_EXERCISE_. Beginning with the line containing "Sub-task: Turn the", write out each line exactly through the end of the listing, and skip all pictures.

_EXERCISE DATA_.

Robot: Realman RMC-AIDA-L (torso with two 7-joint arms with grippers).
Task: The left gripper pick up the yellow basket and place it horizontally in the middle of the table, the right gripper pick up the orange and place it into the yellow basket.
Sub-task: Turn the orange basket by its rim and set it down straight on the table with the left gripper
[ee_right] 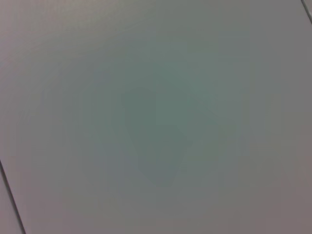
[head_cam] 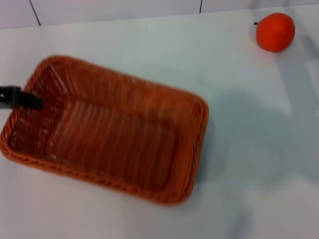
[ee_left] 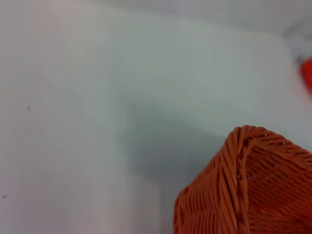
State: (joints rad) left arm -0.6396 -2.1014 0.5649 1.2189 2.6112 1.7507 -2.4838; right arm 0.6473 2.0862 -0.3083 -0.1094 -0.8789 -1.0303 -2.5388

_SOLUTION TO THIS PROBLEM_.
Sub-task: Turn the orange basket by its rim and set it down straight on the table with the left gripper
[ee_right] 
[head_cam] 
[ee_left] 
State: (joints rad) left arm -0.6396 -2.1014 0.5649 1.2189 2.6112 1.7507 -2.4838; right arm 0.6473 2.0862 -0.3083 -0.1094 -0.8789 -1.0303 -2.5388

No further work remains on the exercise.